I am sponsoring the following fasttrack for Mark Johnson, requesting patch
binding and a timeout of 10/16/2007.
-Chris
Template Version: @(#)sac_nextcase 1.64 07/13/07 SMI
1. Introduction
1.1 Project/Component Working Name:
dma-max-arch scsi capability
1.2 Name of Document Author/Supplier:
Author: Mark Johnson
1.3 Date of This Document:
Tue Oct 9 10:36:08 MDT 2007
4. Technical Description
4.1 Introduction
This case introduces the 'dma-max-arch' scsi capability, and is the
first of two fasttracks to address st tape driver performance on
x86.
dma-max-arch scsi capability
bp_copyin()/bp_copyout()
There is a recently escalated bug outstanding for this issue.
6567168 s10 x86 st tape driver performance issue
http://monaco.sfbay/detail.jsf?cr=6567168
4.2 Background
Most tape drives cannot handle partial DMAs. An entire tape block
must be transferred in a single DMA.
For our SPARC based systems, this is relatively simple. Since
these systems have an IOMMU, the only real consideration is the
underlying HBA's maximum DMA size, which is returned via the
'dma-max' scsi capability.
For current x86 bases systems, this becomes more complicated. Not
only can the maximum DMA be limited by the underlying HBA's maximum
DMA size, but it can also be limited by the DMA engines
scatter/gather list constraints (if the memory is completely
fragmented).
Today on x86, the st tape driver will allocate physically
contiguous memory and then bp_mapin/bcopy/bp_mapout all transfers
where the tape blocksize is greater than 64KBytes.
There are two parts to the solution. The first is to provide a way
for the st driver to query what the DMA constraints of the HBA are,
taking the sgllen into account. The second is to provide a 64-bit
optimized bp copy for block sizes which are too large to fit within
the HBA's sgllen constraints, but are within the HBA's maximum DMA
size.
For example, the ST driver may find out that the maximum DMA
supported by the HBA ('dma-max') is 4M and the maximum DMA supported
by the HBA/system is 1M ('dma-max-arch'). The st driver can then
allow any blocksize <= 1M to go directly to the HBA and then use
the optimized copy for block sizes greater than 1M and less than or
equal to 4M. Today it does an un-optimized copy for block sizes
greater than 64K.
This case addresses the first part of the problem. It provides a
new 'dma-max-arch' SCSI capability which will return additional DMA
arch constraints. If there are no additional constraints (e.g. on
SPARC), scsi_ifgetcap() will returned undefined for 'dma-max-arch'.

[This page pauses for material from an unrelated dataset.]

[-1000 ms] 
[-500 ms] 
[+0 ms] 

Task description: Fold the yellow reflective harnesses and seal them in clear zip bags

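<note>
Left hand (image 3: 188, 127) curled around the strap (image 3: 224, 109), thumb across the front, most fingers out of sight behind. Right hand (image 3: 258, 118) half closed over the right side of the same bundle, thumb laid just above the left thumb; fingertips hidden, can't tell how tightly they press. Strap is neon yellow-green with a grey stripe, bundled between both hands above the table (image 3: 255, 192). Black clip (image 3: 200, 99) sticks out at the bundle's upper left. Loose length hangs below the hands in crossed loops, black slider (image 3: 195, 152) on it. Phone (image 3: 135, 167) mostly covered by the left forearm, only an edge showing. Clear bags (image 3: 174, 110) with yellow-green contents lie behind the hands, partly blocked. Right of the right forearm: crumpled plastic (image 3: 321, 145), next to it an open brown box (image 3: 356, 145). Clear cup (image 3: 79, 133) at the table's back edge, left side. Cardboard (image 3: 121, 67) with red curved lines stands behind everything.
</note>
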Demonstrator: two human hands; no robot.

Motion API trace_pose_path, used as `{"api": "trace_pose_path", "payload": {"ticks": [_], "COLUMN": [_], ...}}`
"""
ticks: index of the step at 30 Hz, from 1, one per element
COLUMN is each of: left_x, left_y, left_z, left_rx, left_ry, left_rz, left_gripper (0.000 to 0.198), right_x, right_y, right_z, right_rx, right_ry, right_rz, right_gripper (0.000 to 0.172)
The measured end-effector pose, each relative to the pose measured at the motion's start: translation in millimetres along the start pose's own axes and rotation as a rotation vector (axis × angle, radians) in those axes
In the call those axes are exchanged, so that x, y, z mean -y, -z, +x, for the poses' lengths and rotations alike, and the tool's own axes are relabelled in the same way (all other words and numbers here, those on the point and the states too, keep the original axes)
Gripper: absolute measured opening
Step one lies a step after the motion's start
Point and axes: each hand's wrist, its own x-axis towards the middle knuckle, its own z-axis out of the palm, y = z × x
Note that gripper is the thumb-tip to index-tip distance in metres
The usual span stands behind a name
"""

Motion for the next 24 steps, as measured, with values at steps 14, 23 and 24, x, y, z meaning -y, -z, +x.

An implementation note of interest, the 'dma-max-arch' capability is
implemented by the scsi_ifgetcap(9F) implementation itself. It does
not rely on a tran_getcap/tran_setcap(9E) response from the HBA.
4.3 Interface Table
INTERFACE COMMITMENT LEVEL COMMENT
'dma-max-arch' Committed new scsi_ifgetcap(9F)
capability
4.4 Man page changes
See below.
6. Resources and Schedule
6.4. Steering Committee requested information
6.4.1. Consolidation C-team Name:
ON
6.5. ARC review type: FastTrack
6.6. ARC Exposure: open
A.1 man page changes for scsi_ifgetcap(9F)
...
dma-max Maximum dma transfer size that is
supported by the host adapter.
+ dma-max-arch Maximum dma transfer size that is
+ supported by system. Takes the host
+ adapter and system architecture into
+ account. This is useful for target
+ drivers which don't support partial DMAs
+ on systems which don't have an IOMMU. In
+ this case, the DMA can also be limited by
+ the host adapters scatter/gather list
+ constraints.
+
+ The 'dma-max-arch' capability is not
+ settable. It is implemented with
+ scsi_ifgetcap(9F) and does not rely on a
+ tran_getcap(9E) response from the HBA.
+
+
msg-out Message out capability that is sup-
ported by the host adapter: 0 dis-
ables, 1 enables.
...